Recently, I was asked to describe the most interesting information problem I have solved. Depending on the interpretation of “interesting,” I have two stories to share.
Some would say that something is “interesting” if it generates a lot of profit. For those, I can tell you about an arbitrage model I developed that hedged the Venezuelan currency foreign exchange against the price of oil. At the time, I was running finance for an oil and gas services company that had inflows in US dollars and outflows in local currency (Venezuelan Bs). The hedging model predicted an equilibrium exchange rate (dependant variable) based on an expected oil price (independent variable). I used the model to determine when to go long or short on the local currency resulting in trading profits that were similar in size to the accrued operational profits.

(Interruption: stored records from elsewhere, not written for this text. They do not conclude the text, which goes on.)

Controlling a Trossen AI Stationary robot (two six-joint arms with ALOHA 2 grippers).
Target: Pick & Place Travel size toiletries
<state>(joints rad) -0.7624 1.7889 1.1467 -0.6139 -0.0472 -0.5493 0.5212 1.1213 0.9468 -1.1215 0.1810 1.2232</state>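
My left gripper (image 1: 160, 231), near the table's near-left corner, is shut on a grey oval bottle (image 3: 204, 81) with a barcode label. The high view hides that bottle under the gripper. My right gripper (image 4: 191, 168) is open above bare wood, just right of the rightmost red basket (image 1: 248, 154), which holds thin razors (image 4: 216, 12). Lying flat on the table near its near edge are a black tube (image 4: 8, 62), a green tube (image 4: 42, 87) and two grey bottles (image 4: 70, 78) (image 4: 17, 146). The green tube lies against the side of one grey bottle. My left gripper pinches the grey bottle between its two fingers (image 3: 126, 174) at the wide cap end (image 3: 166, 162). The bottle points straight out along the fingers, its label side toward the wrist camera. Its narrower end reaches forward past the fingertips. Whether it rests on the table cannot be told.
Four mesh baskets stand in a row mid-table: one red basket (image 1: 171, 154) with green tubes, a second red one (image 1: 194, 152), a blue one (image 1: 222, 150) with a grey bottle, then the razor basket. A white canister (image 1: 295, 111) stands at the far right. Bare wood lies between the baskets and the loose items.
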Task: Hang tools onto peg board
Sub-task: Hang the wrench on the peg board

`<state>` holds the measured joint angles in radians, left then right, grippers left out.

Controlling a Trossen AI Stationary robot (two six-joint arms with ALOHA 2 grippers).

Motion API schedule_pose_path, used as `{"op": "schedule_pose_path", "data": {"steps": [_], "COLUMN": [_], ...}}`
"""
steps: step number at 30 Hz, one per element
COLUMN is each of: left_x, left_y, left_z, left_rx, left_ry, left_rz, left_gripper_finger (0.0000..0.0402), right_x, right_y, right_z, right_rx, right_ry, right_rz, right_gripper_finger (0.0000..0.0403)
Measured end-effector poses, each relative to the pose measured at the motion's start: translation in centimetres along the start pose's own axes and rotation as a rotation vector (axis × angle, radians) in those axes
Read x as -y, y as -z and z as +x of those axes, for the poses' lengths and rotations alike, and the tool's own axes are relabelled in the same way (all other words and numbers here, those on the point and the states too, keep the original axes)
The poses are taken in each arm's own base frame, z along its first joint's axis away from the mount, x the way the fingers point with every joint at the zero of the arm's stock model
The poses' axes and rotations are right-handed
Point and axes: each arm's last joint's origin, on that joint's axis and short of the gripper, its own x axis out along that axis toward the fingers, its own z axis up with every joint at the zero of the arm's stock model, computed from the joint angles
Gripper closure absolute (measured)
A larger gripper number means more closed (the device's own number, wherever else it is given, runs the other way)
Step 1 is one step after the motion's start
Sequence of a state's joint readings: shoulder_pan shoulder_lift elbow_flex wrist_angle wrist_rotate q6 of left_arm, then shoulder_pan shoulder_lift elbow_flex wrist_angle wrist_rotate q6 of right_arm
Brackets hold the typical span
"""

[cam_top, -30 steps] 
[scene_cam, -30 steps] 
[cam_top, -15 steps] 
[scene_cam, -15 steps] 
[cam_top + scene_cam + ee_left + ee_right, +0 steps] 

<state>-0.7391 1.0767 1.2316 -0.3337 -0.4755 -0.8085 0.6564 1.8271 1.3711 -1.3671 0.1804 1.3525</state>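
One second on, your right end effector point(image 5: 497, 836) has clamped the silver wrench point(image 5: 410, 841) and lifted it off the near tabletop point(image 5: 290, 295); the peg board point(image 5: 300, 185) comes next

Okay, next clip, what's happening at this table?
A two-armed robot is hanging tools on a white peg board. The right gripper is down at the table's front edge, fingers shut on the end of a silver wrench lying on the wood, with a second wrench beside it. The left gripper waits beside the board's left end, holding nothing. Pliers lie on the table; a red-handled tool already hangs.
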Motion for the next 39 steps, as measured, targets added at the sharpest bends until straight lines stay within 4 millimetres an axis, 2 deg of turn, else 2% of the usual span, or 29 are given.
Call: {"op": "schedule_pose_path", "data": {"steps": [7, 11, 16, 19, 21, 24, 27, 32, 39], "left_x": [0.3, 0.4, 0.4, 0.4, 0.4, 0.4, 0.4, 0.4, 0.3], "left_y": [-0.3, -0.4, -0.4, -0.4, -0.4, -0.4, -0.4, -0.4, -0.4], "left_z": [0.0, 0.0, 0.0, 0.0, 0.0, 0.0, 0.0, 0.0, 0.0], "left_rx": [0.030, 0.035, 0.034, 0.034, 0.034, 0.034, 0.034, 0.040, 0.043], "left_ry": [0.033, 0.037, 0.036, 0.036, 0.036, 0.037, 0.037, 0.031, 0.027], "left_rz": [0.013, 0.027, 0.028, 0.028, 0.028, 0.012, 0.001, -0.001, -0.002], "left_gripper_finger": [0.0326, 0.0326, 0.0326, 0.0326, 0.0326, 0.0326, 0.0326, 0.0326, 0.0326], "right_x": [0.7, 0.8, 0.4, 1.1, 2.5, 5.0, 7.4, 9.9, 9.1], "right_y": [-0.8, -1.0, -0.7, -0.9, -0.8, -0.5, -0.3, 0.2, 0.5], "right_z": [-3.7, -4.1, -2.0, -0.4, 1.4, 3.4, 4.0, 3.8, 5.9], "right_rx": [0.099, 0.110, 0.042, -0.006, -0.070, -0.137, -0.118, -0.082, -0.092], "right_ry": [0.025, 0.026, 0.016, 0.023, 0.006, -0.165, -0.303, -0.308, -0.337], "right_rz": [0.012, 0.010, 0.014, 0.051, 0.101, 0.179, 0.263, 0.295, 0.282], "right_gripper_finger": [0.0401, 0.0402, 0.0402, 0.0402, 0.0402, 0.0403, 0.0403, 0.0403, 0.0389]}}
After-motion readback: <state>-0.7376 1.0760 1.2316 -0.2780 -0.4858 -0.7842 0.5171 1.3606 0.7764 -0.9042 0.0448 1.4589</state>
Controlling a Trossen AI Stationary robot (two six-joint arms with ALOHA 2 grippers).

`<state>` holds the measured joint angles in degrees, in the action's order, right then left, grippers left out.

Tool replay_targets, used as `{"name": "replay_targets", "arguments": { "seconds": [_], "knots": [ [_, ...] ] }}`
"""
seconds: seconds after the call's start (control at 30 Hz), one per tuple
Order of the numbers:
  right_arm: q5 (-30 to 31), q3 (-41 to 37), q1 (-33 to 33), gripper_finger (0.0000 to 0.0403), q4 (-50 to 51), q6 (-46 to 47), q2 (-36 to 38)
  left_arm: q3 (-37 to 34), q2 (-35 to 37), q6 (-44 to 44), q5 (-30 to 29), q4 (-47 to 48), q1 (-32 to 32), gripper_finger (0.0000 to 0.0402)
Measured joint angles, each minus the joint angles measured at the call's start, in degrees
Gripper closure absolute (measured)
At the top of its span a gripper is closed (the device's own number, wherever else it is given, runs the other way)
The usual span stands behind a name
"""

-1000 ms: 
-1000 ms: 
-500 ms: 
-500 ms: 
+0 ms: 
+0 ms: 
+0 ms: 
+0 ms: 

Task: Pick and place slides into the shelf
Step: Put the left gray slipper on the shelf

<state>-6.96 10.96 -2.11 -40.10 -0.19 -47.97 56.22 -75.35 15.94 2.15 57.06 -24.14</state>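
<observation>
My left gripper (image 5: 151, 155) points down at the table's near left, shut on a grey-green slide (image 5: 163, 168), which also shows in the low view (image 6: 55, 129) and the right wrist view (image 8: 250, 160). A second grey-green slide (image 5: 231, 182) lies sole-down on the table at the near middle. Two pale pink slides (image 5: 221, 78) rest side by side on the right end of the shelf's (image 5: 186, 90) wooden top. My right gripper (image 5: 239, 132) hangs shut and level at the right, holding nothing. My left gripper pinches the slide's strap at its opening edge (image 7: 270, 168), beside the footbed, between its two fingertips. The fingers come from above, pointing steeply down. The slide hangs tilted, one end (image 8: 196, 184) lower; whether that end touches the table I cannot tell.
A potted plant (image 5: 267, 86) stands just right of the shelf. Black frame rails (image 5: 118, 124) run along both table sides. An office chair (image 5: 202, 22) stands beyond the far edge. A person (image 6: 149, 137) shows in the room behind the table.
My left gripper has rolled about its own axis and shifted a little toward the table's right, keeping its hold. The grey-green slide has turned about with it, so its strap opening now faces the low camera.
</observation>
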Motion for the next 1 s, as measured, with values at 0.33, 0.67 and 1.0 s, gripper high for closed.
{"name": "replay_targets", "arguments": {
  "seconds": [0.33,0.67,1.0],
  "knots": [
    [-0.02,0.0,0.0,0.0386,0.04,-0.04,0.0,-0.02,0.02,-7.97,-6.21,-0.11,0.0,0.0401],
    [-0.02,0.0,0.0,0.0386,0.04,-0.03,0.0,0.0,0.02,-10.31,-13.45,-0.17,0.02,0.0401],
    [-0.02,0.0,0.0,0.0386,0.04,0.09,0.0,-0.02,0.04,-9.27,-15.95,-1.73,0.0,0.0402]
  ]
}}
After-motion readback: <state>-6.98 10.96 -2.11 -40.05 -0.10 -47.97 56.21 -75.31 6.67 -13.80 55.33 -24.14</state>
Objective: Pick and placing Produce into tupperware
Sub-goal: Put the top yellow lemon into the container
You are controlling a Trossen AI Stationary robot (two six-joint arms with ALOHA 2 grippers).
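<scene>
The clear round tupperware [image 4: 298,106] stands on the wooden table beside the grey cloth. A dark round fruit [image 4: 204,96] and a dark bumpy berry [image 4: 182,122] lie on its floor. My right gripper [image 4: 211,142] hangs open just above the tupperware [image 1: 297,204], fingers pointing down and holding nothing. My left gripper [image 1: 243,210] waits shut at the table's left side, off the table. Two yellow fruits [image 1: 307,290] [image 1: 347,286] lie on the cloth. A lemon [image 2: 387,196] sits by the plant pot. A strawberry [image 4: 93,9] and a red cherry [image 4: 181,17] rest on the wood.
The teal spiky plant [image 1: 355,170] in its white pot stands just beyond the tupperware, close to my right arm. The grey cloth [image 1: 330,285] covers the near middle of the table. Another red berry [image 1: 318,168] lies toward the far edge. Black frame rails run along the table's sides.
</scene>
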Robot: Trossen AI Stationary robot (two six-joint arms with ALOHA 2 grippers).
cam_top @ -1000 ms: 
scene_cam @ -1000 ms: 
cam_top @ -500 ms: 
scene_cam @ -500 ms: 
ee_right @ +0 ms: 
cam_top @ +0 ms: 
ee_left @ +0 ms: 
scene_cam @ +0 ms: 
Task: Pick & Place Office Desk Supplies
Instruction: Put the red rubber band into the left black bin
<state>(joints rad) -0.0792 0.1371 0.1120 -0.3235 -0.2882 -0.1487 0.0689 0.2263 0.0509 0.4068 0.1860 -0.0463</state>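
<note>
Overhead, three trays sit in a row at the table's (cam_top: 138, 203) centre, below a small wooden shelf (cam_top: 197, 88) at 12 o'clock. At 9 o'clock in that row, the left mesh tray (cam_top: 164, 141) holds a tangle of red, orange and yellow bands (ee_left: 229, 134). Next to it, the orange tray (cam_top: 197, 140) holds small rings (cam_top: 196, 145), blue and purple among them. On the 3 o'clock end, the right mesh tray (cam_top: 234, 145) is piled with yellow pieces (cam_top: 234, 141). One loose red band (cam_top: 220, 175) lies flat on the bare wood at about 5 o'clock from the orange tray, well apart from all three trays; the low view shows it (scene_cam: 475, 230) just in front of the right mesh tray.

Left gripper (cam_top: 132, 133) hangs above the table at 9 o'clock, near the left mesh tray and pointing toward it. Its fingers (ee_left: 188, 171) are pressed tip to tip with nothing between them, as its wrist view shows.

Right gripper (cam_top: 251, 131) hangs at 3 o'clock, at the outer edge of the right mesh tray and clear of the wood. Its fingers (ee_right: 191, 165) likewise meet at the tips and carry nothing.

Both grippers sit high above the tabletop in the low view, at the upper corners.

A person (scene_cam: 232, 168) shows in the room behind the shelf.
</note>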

Others would say that something is “interesting” if you discover something you didn’t know about something you really care. In this case, let me tell you that since a I was a little kid, I wanted to understand how soccer fans value World Cup players. Just for fun, back in 2002, I built an online marketplace, cambiobarajitas.com, for Panini soccer stickers powered by an algorithm that determined bid and ask prices based on the supply and demand of each individual player. Handling a volume of over ten thousand transactions, the site provided more than enough liquidity to calculate the actual probability of getting each of the total 600 stickers. What I discovered was that stickers of famous players like Ronaldo and Michael Owen were trading at street prices above their true probability-based intrinsic value. That extra pricing uncovered and its corresponding surplus measured how much soccer fans really value them.
Both stories communicate the message that information you receive at face value not always reflects its true intrinsic value. Using technology to uncover these type of information puzzles is fascinating and is really what motivates me to learn and try out “interesting” methods to deal with them.